**PROBLEM REQUIREMENTS**
Could you please reproduce the entries exactly, leaving out any pictures?

[Recorded data]
• • • • • • •
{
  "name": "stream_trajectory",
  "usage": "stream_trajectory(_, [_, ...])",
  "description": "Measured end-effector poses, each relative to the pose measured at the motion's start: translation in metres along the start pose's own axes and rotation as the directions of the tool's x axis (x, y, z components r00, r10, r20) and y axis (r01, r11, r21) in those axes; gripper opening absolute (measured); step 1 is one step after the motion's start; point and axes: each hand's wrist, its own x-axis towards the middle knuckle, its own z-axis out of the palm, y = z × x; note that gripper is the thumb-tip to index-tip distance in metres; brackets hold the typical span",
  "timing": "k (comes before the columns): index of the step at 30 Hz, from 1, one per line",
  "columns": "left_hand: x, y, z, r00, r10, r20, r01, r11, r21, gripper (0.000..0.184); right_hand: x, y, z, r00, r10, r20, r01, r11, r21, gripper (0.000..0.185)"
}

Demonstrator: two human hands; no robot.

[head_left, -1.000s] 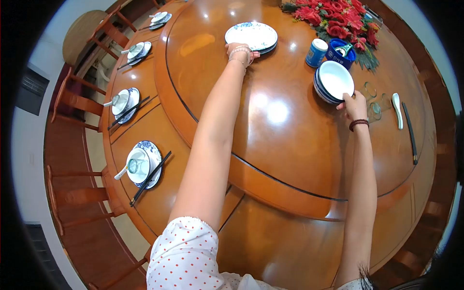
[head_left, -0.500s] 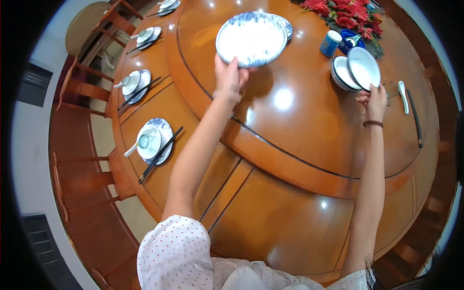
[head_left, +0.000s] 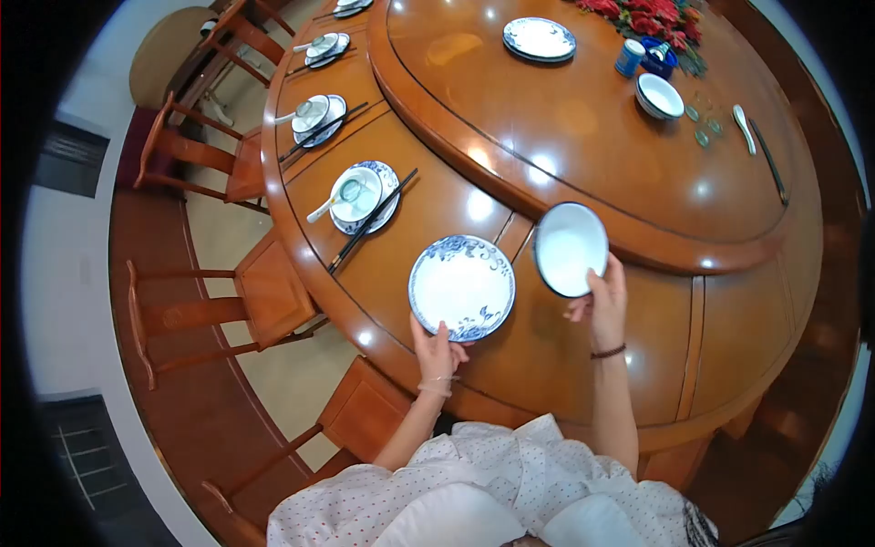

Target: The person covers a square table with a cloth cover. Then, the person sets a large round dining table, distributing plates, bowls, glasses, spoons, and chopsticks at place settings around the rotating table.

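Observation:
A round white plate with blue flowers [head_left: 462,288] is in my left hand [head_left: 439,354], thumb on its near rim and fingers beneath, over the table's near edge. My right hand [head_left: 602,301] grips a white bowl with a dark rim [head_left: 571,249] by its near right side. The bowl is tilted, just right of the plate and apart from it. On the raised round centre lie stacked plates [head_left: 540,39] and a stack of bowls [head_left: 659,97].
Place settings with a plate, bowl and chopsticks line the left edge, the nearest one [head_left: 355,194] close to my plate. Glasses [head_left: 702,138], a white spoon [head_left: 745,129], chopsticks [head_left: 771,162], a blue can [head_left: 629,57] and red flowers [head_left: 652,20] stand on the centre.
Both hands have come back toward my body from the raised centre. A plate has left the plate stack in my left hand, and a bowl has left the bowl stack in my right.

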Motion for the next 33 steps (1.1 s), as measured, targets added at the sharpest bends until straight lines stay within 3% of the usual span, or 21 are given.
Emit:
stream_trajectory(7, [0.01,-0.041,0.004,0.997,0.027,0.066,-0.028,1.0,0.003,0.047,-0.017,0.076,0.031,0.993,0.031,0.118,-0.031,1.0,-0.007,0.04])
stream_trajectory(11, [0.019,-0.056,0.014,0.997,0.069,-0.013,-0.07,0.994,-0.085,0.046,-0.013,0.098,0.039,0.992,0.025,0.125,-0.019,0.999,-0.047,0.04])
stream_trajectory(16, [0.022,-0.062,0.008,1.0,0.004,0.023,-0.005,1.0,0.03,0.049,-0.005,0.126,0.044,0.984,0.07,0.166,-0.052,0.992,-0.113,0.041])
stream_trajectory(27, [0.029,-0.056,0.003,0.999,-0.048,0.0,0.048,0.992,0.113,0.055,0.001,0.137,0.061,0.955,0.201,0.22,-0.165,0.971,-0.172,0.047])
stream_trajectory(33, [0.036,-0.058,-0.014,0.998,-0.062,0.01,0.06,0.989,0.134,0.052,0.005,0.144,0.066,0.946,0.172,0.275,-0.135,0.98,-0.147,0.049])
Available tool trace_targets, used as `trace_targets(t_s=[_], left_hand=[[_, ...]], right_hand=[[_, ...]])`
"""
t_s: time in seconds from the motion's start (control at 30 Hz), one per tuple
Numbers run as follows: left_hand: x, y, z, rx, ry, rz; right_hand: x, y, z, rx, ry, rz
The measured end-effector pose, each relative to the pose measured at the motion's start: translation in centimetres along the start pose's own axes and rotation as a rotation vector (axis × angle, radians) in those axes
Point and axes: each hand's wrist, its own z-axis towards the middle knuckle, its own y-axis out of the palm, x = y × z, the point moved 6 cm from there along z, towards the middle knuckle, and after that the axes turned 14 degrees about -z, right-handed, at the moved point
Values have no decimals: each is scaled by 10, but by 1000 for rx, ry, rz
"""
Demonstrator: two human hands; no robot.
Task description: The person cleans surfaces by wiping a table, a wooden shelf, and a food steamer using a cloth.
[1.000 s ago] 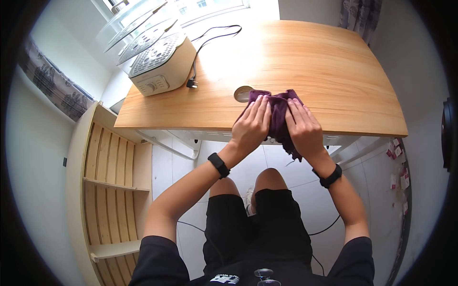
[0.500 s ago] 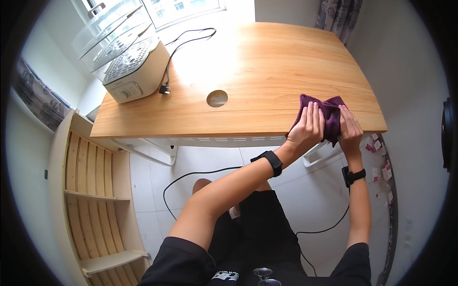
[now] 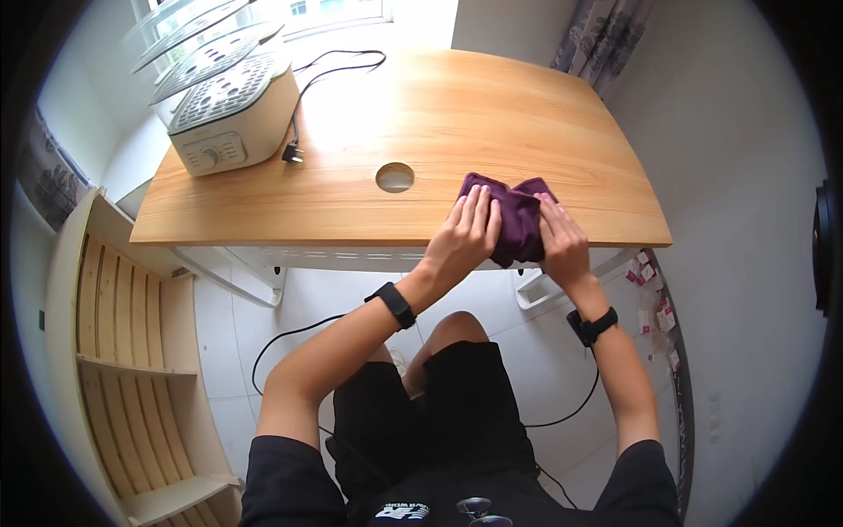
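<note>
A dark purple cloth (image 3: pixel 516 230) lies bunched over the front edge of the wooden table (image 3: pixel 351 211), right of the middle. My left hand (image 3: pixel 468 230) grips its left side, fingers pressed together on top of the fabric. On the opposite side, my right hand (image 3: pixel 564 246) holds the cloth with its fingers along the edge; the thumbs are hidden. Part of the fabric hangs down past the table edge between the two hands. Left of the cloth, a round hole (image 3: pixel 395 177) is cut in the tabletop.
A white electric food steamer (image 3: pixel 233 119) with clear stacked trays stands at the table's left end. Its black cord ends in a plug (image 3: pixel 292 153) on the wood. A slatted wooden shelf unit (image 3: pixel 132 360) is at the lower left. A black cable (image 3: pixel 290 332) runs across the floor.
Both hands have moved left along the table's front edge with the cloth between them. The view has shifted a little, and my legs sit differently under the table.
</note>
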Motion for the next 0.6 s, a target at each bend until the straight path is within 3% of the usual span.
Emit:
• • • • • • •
**ANSWER SPACE**
{
  "name": "stream_trajectory",
  "usage": "stream_trajectory(_, [_, ...])",
  "description": "Measured end-effector poses, each relative to the pose measured at the motion's start: translation in metres along the start pose's own axes and rotation as the directions of the tool's x axis (x, y, z components r00, r10, r20) and y axis (r01, r11, r21) in those axes; gripper opening absolute (measured); step 1 is one step after the motion's start; point and axes: each hand's wrist, its own x-axis towards the middle knuckle, its own z-axis out of the palm, y = z × x; note that gripper is the thumb-tip to index-tip distance in metres; brackets hold the typical span",
  "timing": "k (comes before the columns): index of the step at 30 Hz, from 1, one per line",
  "columns": "left_hand: x, y, z, r00, r10, r20, r01, r11, r21, gripper (0.000..0.184); right_hand: x, y, z, r00, r10, r20, r01, r11, r21, gripper (0.000..0.185)"
}

Demonstrator: two human hands; no robot.

[head_left, -1.000s] 
[head_left, -0.500s] 
[head_left, +0.000s] 

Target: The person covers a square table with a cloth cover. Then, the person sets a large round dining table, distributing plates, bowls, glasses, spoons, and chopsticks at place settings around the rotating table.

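Observation:
A round white plate with blue flowers [head_left: 462,288] is in my left hand [head_left: 439,354], thumb on its near rim and fingers beneath, over the table's near edge. My right hand [head_left: 602,301] grips a white bowl with a dark rim [head_left: 571,249] by its near right side. The bowl is tilted, just right of the plate and apart from it. On the raised round centre lie stacked plates [head_left: 540,39] and a stack of bowls [head_left: 659,97].
Place settings with a plate, bowl and chopsticks line the left edge, the nearest one [head_left: 355,194] close to my plate. Glasses [head_left: 702,138], a white spoon [head_left: 745,129], chopsticks [head_left: 771,162], a blue can [head_left: 629,57] and red flowers [head_left: 652,20] stand on the centre.
Both hands have come back toward my body from the raised centre. A plate has left the plate stack in my left hand, and a bowl has left the bowl stack in my right.
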
Motion for the next 33 steps (1.1 s), as measured, targets added at the sharpest bends until straight lines stay within 3% of the usual span, or 21 are given.
Emit:
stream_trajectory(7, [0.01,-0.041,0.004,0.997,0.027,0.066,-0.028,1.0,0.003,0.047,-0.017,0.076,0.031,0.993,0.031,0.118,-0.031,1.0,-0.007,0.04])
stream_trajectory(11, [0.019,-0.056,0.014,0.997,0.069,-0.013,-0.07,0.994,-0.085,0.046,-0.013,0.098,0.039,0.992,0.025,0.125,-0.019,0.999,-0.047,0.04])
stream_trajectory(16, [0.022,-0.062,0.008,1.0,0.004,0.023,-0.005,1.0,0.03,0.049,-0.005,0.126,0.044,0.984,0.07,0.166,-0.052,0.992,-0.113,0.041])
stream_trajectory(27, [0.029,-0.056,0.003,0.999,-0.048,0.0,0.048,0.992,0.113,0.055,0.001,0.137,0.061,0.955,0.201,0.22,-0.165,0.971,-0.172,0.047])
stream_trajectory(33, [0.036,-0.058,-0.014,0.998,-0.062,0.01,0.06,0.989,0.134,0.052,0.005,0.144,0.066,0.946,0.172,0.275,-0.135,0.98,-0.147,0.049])
Available tool trace_targets, used as `trace_targets(t_s=[_], left_hand=[[_, ...]], right_hand=[[_, ...]])`
"""
t_s: time in seconds from the motion's start (control at 30 Hz), one per tuple
Numbers run as follows: left_hand: x, y, z, rx, ry, rz; right_hand: x, y, z, rx, ry, rz
The measured end-effector pose, each relative to the pose measured at the motion's start: translation in centimetres along the start pose's own axes and rotation as a rotation vector (axis × angle, radians) in those axes
Point and axes: each hand's wrist, its own z-axis towards the middle knuckle, its own y-axis out of the palm, x = y × z, the point moved 6 cm from there along z, towards the middle knuckle, and after that the axes turned 14 degrees about -z, right-handed, at the moved point
Values have no decimals: each is scaled by 10, but by 1000 for rx, ry, rz
"""
Demonstrator: two human hands; no robot.
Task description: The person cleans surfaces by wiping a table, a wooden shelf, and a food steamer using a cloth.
[1.000 s ago] 
[0.500 s ago] 
[now] 
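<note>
A dark purple cloth (image 3: pixel 516 230) lies bunched over the front edge of the wooden table (image 3: pixel 351 211), right of the middle. My left hand (image 3: pixel 468 230) grips its left side, fingers pressed together on top of the fabric. On the opposite side, my right hand (image 3: pixel 564 246) holds the cloth with its fingers along the edge; the thumbs are hidden. Part of the fabric hangs down past the table edge between the two hands. Left of the cloth, a round hole (image 3: pixel 395 177) is cut in the tabletop.
A white electric food steamer (image 3: pixel 233 119) with clear stacked trays stands at the table's left end. Its black cord ends in a plug (image 3: pixel 292 153) on the wood. A slatted wooden shelf unit (image 3: pixel 132 360) is at the lower left. A black cable (image 3: pixel 290 332) runs across the floor.
Both hands have moved left along the table's front edge with the cloth between them. The view has shifted a little, and my legs sit differently under the table.
</note>
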Motion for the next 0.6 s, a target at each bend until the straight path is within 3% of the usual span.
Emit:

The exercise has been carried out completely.